As dehydration progresses to intermediate levels, you may notice reduced sweating, decreased urinary frequency, urine with a darker hue, headaches, weakness, sleepiness, vertigo, and even a drop in heart rate.
In cases of extreme dehydration, these symptoms grow more severe, manifesting as a decrease in blood pressure, loss of consciousness, convulsions, and even coma.
It may be essential to do blood, stool, and urine tests to determine the condition’s nature and severity.
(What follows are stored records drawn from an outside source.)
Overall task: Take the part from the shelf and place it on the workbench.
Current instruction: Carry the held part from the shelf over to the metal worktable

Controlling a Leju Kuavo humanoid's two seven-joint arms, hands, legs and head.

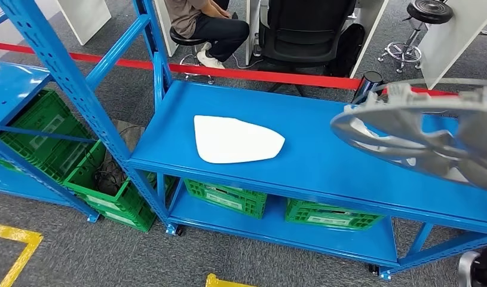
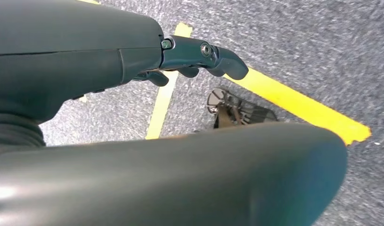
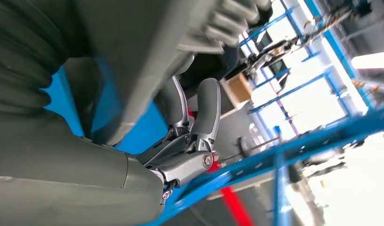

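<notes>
Gripping the grey part (image 1: 420, 134), the right hand (image 3: 190, 141) holds it above the workbench (image 1: 324, 161).

On your blue bench (image 1: 324, 161), the white curved panel (image 1: 235, 140) lies flat left of centre; bare blue surface runs all around it, widest toward the right half and the front edge. The grey spoked part (image 1: 420, 134) hangs over the bench's right end in the right robot hand (image 3: 190, 146), covering that corner from above. To your left, the slanted blue shelf post (image 1: 73, 89) and its brace close off the bench's left end. Behind the bench a red tape line (image 1: 259, 75) runs across, with a black chair (image 1: 306, 30) and a seated person (image 1: 205, 27) beyond it. Green crates (image 1: 229, 197) fill the lower shelf.
</notes>
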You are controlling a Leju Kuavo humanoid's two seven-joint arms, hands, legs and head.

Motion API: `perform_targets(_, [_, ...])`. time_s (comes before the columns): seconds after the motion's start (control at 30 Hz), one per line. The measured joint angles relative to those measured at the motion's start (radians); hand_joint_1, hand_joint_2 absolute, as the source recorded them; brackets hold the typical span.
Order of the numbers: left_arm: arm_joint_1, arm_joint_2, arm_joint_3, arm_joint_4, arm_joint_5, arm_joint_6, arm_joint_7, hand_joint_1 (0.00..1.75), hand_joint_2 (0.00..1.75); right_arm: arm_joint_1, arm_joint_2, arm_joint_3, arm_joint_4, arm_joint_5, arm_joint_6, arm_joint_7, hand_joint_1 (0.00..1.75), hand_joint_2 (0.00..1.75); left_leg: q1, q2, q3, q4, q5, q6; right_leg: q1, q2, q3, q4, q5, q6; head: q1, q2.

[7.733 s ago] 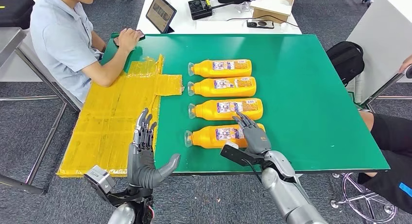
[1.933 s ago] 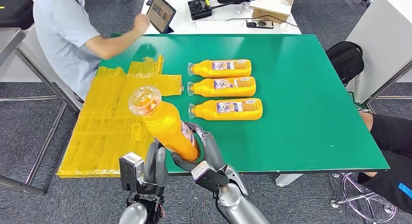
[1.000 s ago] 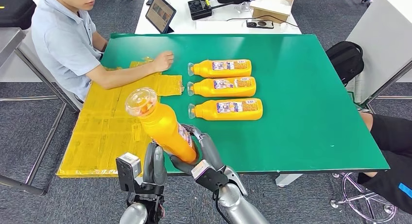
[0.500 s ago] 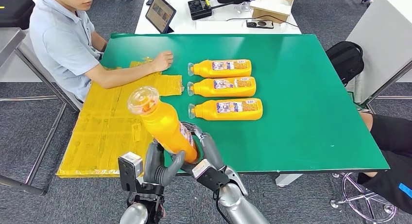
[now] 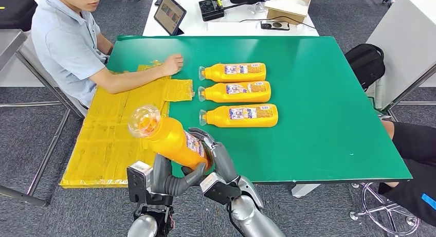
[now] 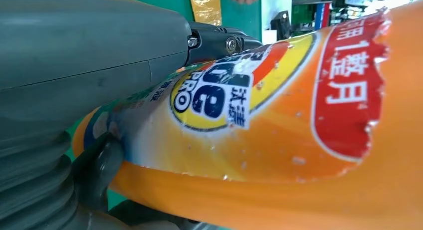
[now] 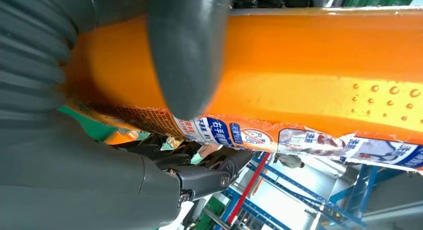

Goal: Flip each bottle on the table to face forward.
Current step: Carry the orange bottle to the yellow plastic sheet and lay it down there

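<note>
- Head view: the orange bottle [image 5: 172, 139] is lifted off the green worktop [image 5: 329, 113] at about 7 o'clock of the three lying bottles [image 5: 237, 94], tilted with its clear cap toward 10 o'clock. The right hand [image 5: 216, 162] wraps its base from 4 o'clock; the left hand [image 5: 167, 178] cups it from below — both clamped on it.
- Risk, as I judge it: the smooth plastic body could slip or twist during the transfer if one hand lets go before the other grips firmly, and it would fall past the worktop's near edge.
- A person's hand [image 5: 172, 64] rests on the crinkled yellow sheet [image 5: 118, 124], at 9 o'clock of the row.
- Left wrist view: glossy label [image 6: 279, 90], torn along its red edge, with fingers [image 6: 219, 40] pressed on it.
- Right wrist view: thick grey thumb [image 7: 187, 50] lies across the smooth orange wall — raised dots beside the peeling label strip [image 7: 299, 137].
</note>
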Motion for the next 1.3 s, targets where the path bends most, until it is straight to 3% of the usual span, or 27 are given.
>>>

In addition to observing skin elasticity and mucosal colour, the physician must also take into account a variety of other criteria.
What is good for dehydration?
And what is beneficial for treating dehydration? The obvious solution is to drink water, but this must be done with caution.
In mild or severe instances, it is advisable for children, adults, and the elderly to take modest sips of water at short intervals. In this manner, the body will be able to absorb the fluids and will progressively rehydrate.
If a person is dehydrated and consumes a large amount of water at once, they may experience nausea and even vomit, which causes more fluid loss and exacerbates the illness.
There are other oral rehydration treatments, which may be purchased without a prescription from pharmacies. In addition to the liquid, they include a significant number of electrolytes, which assist to replenish these components.
In more severe situations, particularly when this stage is reached rapidly owing to a health condition, intravenous administration of serums or aqueous solutions, often salt- and energy-rich solutions, may be required.
It is also important to note that, in this situation, oral water intake is often halted to prevent stomach pain and reduce the risk of vomiting.
Prevent dehydration: drink water!
Drinking water is a straightforward method for preventing dehydration. Ideally, you should consume at least two litres of water every day, and you should raise that amount if you engage in vigorous activities that enhance sweat.
You may vary your fluid consumption with juices, teas, and the like in addition to water, but you must be mindful of the content and nutritional value of each beverage.
If you notice that your mouth is becoming dry and you feel thirsty, drink at least a little amount of water to avoid aggravating the condition. In addition, on really hot days, search for methods to cool down to minimise perspiration.
Don’t forget to advise youngsters and the elderly to hydrate, since they are more susceptible to dehydration and its associated problems.